Marc Taddei is a visionary, one of the most talented concert programmers in the country, and a persuasive salesman. He regularly cajoles the large, loyal Orchestra Wellington audience into joining him on adventurous musical journeys. They’ve learned to trust him. Would Wozzeck shake that trust?
First, there’s the story itself. Wozzeck’s themes of madness, misery and murder are found in many opera plots. As audience for Berg’s opera, we're confronted as well by gritty realism that ends starkly without redemption or hope. Wozzeck, sometimes described as an anti-hero, is an ordinary man, a soldier. He’s the centre of the action but the energy is elsewhere; everything is done to Wozzeck, who’s ultimately powerless.
The fine cast is a major strength of the production. London-based New Zealand baritone Julien van Mellaerts is brilliant in the title role, understated and gloomy, yet always compelling. Berg’s writing and van Mellaerts’ portrayal insist we feel compassion for Wozzeck, bullied as he is by his bombastic Captain (Corey Bix), exploited by the psychopathic Doctor (Paul Whelan), mocked by his fellow soldiers, and working all hours to provide for his unfaithful lover Marie (Madeleine Pierard) and their illegitimate child.
These are flawed characters, revealed in all their complexity. Marie is a complicated heroine - gentle mother becomes guilty lover, as powerless as Wozzeck, seeking relief from her life of poverty in dancing, jewels and infidelity.
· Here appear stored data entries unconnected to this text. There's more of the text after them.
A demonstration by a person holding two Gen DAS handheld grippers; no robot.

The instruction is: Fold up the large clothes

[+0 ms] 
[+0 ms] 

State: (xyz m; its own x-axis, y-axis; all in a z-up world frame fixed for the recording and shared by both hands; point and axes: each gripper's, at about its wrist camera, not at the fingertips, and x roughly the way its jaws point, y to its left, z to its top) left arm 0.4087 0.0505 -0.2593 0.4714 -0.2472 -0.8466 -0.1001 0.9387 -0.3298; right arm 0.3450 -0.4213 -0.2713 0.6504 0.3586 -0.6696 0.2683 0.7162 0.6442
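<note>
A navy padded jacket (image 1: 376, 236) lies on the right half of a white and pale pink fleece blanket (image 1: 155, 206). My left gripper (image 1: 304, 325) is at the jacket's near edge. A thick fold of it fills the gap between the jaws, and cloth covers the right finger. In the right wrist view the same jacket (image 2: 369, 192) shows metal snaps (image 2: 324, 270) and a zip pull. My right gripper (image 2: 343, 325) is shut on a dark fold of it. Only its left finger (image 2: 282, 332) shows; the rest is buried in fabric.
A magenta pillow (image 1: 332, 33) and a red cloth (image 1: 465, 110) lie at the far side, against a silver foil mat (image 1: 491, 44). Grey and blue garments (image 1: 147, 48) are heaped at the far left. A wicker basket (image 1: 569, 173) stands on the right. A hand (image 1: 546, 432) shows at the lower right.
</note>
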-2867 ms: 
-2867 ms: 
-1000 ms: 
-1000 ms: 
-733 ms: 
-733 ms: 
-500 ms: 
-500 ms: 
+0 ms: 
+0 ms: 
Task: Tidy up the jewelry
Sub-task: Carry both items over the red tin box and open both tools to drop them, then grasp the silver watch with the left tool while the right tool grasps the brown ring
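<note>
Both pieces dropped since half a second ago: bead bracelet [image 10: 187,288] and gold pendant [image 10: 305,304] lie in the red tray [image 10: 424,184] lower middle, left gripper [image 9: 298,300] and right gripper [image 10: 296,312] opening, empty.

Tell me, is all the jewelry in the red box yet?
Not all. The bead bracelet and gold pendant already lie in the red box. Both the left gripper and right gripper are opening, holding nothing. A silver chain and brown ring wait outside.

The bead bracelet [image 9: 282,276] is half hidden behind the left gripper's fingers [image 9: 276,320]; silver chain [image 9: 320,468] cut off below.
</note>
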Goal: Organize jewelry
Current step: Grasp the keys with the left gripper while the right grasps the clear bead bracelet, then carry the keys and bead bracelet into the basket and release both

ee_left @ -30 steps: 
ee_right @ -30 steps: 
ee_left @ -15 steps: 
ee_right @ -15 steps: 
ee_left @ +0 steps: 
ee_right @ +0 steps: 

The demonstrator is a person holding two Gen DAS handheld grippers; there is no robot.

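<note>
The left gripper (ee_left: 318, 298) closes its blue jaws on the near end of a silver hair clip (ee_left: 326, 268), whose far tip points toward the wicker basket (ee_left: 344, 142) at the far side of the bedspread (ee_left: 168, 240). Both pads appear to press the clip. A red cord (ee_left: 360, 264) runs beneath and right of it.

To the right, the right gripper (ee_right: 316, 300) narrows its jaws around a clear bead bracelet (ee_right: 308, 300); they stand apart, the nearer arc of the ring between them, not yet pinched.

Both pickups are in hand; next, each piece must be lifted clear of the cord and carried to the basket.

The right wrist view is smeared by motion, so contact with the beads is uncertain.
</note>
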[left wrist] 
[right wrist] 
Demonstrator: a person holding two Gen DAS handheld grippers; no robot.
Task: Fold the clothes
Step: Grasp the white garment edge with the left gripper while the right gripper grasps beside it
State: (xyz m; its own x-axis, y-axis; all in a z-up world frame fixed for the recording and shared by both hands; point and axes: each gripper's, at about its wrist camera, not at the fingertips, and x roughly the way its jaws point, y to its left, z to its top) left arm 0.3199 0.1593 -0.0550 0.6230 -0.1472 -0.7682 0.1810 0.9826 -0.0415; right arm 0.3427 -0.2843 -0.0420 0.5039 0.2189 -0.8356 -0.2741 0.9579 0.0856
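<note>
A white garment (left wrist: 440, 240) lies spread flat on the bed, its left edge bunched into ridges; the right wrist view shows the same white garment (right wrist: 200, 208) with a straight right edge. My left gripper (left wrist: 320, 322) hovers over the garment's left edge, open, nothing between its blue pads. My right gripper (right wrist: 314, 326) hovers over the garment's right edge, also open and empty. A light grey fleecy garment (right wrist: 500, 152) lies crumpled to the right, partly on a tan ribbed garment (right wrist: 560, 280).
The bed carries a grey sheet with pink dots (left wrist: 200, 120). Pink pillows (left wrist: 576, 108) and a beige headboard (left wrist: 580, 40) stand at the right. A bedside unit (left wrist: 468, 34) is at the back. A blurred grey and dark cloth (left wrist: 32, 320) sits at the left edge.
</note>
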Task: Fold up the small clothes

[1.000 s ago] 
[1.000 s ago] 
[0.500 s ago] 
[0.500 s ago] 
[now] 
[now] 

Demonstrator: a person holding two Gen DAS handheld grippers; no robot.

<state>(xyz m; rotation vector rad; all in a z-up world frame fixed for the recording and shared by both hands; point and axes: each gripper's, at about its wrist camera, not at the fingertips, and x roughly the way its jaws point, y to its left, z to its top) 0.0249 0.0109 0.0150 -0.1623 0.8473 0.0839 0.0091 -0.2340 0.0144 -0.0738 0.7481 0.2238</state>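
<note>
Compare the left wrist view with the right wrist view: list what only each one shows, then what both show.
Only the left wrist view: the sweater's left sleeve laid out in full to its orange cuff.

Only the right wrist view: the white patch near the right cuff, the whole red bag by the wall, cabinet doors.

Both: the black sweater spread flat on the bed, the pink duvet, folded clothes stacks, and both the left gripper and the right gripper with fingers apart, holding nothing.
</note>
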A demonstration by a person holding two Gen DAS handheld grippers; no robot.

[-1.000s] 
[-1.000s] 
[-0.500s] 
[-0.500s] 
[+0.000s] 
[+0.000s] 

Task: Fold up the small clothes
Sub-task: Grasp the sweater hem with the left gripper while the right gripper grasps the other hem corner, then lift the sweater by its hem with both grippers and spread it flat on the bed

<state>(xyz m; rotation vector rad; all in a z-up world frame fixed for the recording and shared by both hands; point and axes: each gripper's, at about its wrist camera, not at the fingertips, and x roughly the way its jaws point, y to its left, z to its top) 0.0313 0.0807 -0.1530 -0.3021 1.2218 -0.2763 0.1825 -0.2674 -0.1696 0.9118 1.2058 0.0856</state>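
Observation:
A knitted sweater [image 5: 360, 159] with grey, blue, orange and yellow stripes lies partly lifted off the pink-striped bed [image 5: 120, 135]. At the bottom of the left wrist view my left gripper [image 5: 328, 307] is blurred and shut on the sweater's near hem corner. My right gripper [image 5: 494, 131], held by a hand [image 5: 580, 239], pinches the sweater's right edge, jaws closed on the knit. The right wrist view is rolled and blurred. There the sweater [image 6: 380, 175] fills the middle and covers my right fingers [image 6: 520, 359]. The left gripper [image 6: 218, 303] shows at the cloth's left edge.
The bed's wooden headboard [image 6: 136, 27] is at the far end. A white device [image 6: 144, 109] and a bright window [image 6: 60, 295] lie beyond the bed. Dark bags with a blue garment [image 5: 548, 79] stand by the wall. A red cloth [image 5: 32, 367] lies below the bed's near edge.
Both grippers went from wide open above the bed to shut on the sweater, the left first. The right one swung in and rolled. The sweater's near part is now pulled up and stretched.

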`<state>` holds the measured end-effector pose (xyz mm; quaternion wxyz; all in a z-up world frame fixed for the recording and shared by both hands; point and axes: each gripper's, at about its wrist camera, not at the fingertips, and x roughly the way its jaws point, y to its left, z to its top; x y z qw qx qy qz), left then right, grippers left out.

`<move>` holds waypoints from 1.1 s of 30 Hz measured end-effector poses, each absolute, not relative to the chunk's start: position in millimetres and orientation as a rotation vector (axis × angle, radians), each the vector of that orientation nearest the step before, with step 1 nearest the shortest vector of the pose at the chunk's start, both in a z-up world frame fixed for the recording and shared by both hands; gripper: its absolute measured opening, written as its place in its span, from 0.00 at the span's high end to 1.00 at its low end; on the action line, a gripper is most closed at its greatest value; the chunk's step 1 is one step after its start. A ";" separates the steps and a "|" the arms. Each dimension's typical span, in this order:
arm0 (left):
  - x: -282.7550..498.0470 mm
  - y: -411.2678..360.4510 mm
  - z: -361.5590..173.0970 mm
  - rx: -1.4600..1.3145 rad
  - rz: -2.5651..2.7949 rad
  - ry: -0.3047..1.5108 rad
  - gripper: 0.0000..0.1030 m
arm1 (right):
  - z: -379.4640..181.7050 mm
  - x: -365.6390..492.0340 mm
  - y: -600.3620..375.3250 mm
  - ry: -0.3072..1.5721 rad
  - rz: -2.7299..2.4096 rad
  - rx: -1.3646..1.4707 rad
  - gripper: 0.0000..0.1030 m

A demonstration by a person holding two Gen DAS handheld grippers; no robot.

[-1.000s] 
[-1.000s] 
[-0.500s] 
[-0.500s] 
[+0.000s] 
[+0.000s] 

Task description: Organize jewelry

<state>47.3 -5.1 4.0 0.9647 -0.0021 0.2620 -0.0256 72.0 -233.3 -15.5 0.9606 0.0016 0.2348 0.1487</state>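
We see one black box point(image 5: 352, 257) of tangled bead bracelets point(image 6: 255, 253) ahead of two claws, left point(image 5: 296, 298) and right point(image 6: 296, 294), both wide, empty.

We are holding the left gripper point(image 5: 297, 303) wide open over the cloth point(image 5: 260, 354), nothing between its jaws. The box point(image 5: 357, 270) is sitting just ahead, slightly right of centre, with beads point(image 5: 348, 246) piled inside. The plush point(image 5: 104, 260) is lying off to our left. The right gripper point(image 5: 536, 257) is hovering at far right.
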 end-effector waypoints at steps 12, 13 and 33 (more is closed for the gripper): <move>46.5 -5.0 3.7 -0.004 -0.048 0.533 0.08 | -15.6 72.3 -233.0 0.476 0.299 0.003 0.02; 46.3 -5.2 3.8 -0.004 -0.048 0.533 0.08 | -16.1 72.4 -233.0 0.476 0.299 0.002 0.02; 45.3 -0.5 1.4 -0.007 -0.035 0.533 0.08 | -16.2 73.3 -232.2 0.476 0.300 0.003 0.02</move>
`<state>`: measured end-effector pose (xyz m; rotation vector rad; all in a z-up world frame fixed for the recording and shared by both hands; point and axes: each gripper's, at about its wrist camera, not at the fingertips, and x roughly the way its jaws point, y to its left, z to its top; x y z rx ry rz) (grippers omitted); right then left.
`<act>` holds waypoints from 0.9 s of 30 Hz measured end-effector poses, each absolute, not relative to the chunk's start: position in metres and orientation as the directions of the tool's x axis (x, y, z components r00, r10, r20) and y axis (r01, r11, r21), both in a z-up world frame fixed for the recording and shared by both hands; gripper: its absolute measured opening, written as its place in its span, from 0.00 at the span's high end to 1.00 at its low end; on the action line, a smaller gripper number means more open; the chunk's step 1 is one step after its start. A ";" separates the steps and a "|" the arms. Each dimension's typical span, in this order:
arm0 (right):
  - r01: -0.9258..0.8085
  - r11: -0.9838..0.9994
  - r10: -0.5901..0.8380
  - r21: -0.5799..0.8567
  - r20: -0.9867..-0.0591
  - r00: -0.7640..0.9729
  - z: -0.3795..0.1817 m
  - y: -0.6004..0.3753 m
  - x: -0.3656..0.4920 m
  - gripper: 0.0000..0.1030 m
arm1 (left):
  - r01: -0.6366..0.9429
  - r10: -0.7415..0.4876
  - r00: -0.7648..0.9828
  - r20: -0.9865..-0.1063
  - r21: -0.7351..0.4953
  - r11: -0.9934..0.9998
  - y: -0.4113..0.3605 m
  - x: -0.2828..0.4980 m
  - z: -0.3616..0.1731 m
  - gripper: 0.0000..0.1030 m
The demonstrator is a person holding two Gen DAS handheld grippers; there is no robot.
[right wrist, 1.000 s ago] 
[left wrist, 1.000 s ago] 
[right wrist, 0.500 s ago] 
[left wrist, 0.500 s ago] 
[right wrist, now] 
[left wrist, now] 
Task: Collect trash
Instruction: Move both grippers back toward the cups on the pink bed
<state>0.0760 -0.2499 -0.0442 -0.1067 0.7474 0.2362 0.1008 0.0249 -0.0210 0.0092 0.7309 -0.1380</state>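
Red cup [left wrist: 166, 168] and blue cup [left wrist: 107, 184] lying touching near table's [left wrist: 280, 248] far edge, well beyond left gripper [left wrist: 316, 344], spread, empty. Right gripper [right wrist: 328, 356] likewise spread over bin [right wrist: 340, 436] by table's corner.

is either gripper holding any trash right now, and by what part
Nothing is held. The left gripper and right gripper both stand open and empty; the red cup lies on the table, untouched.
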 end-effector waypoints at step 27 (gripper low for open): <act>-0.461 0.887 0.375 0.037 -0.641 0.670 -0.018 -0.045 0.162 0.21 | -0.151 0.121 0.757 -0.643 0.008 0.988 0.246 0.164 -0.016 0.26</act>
Pierard’s beautiful, elastic soprano voice, full of emotion, is perfect for the role and her tender lullaby to her child an early highlight. She also finds an occasional deliberate coarseness of tone, as her Marie seeks more freedom and fun.
Van Mellaerts communicates Wozzeck’s growing depression and delusion throughout the opera, drawing us in with variety of tone and the lyrical beauty of his singing. At times, the orchestra threatens to overwhelm him, but surely this is Berg’s intention, illustrating how life is engulfing his vulnerable hero.
American dramatic tenor Bix has sung the role of Captain before and reveals both his fine voice and the character’s range, boastfully over-confident but insecure enough to be terrified by the Doctor’s prediction of his death. New Zealand-born bass-baritone Whelan is splendidly cast vocally and visually as the cruel Doctor. A commanding stage presence, his character is self-obsessed and ambitious. Wozzeck’s rival, the seductive Drum Major, is played with convincing style by young American heldentenor, Jason Collins.
New Zealand singers shine in major and minor roles. Soprano Margaret Medlyn sings the role of Margret, Marie’s friend, with strong vocal presence and character. Robert Tucker and Patrick Shanahan impress as 1st and 2nd Apprentices. The singers of the Tudor Consort step into the vocal and theatrical challenges of Berg’s score with verve, as do the young voices of St Mark’s Schola Cantorum in the final scene.
Berg’s opera is a miracle of inventive construction, not only in its atonal language but also its structure. Three acts are each divided into five short scenes. Act 1 has five character pieces, Act 2 is a ‘symphony in five movements’, Act 3 six inventions or variations, the sixth an orchestral interlude before the final scene. Berg was determined, however, that his meticulous construction was not the business of the audience. “I demand,” he wrote, “that from the moment the curtain rises until it falls, no-one in the audience be conscious of this diversity of fugues, suite and sonata forms, variations and passacaglias.”
No curtain rises in this semi-staged production in the Michael Fowler Centre, but from the opening scene of Act 1, revealing the bleak reality of Wozzeck’s life, we are completely captured by the nightmarish drama unfolding before us. Using a chamber-sized orchestra, an arrangement by Eberhard Kloke that requires no orchestral pit, and with clever placement of the cast on both the full stage and elevated platforms, Taddei and director Jacqueline Coats achieve minimal separation of orchestra and singers.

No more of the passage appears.